First Corinthians, chapter 12, verses 12-31, says:

(12) For just as the body is one and has many members, and all the members of the body, though many, are one body, so it is with Christ… (14) Indeed, the body does not consist of one member but of many… (19) If all were a single member, where would the body be? (20) As it is, there are many members yet one body. (21) The eye cannot say to the hand, “I have no need of you,” nor again the head to the feet, “I have no need of you.” (22) On the contrary, the members of the body that seem to be weaker are indispensable, (23) and those members of the body that we think less honorable we clothe with greater honor, and our less respectable members are treated with greater respect, (24) whereas our more respectable members do not need this. But God has so arranged the body, giving the greater honor to the inferior member, (25) that there may be no dissension within the body, but the members may have the same care for one another. (26) If one member suffers, all suffer together with it; if one member is honored, all rejoice together with it.

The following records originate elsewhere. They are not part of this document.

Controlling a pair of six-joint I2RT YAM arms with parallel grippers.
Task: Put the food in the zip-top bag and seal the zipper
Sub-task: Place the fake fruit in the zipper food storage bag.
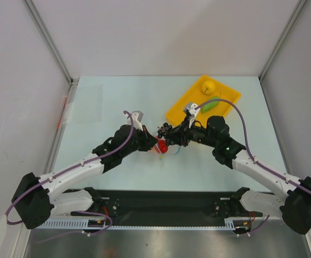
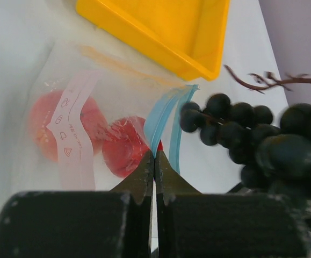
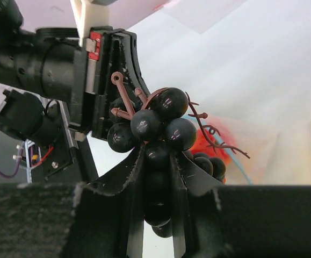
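Right hand [image 3: 158, 157] clamped on the grape bunch [image 2: 252, 134], just beside the mouth of the zip-top bag [image 2: 91, 102]. Left hand [image 2: 154, 157] pinched its lip. Narrow opening: the bunch could snag the zipper [image 2: 163, 115], yank it free, or spill onto the surface [image 1: 144, 172].

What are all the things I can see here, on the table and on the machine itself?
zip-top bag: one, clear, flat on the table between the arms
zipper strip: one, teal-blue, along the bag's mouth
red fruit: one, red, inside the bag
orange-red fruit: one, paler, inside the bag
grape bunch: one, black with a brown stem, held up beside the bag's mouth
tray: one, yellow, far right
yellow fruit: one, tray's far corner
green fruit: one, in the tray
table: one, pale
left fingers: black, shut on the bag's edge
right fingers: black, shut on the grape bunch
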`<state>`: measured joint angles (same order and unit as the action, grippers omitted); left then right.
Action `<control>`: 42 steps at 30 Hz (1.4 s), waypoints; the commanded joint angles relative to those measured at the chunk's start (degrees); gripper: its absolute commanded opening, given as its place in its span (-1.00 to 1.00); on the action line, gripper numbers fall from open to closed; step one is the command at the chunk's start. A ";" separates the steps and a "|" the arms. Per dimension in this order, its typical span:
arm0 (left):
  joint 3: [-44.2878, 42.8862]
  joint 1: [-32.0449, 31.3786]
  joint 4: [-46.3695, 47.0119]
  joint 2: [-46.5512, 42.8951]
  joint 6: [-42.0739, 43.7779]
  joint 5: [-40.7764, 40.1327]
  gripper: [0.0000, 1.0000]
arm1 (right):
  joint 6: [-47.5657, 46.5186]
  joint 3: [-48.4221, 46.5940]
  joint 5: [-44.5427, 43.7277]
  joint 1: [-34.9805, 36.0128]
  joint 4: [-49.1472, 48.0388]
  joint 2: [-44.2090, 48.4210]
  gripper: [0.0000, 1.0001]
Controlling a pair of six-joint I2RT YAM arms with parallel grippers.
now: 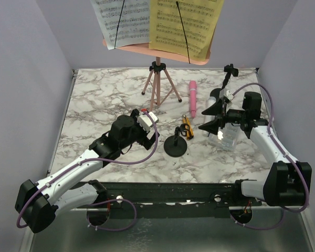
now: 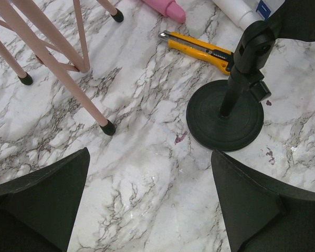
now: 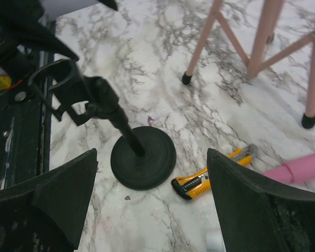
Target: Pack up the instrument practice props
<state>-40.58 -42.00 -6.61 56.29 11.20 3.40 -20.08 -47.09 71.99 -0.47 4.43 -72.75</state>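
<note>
Plainly, nothing is packed yet. The music rack (image 1: 147,51) stands at the table's 12 o'clock on its pink tripod (image 1: 157,84), with the white page (image 1: 123,21) and the yellow page (image 1: 186,23) propped side by side on its ledge. The job looks to be opening with the nearer mic mount (image 1: 175,146), upright on its round base near the middle of the marble table (image 1: 105,100). Both arms face it. The left gripper (image 2: 149,205) hangs low at about the mount's 10 o'clock, fingers spread wide with only bare marble between them. The right gripper (image 3: 152,205), off at 2 o'clock, is just as slack and empty. I'd guess that spread is meant for the thin stem, since the wide flat base gives fingers nothing to bite. The yellow-and-black cutter (image 1: 187,127) lies just beside the base at 1 o'clock — close enough for a careless approach to nudge it — and the pink microphone (image 1: 192,97) lies flat beyond it. A second mount (image 1: 228,76) stands toward the table's 2 o'clock.
</note>
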 commanded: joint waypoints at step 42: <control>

People living with and affected by HIV and AIDS include members of the U.S. church body and people of faith and goodwill around the world. When one member of the body of Christ suffers, the rest of the body suffers with them. The good news is that an awakening is certainly happening, with Christians and other people of faith at the forefront. The mere existence of the HVTN Faith Initiative is a testament to how far we’ve come by faith. If we are to end HIV as a public health crisis by 2030, our understanding of the U.S. HIV epidemic and our role in responding to it must go beyond elevator speeches to become sermons and ministries that service the local church and community.

As a follower of Jesus Christ, I’m proud to lead the U.S. HVTN Faith Initiative alongside my multifaith brothers and sisters to honor even just one member of the body, so that we might ‘all rejoice together with it.’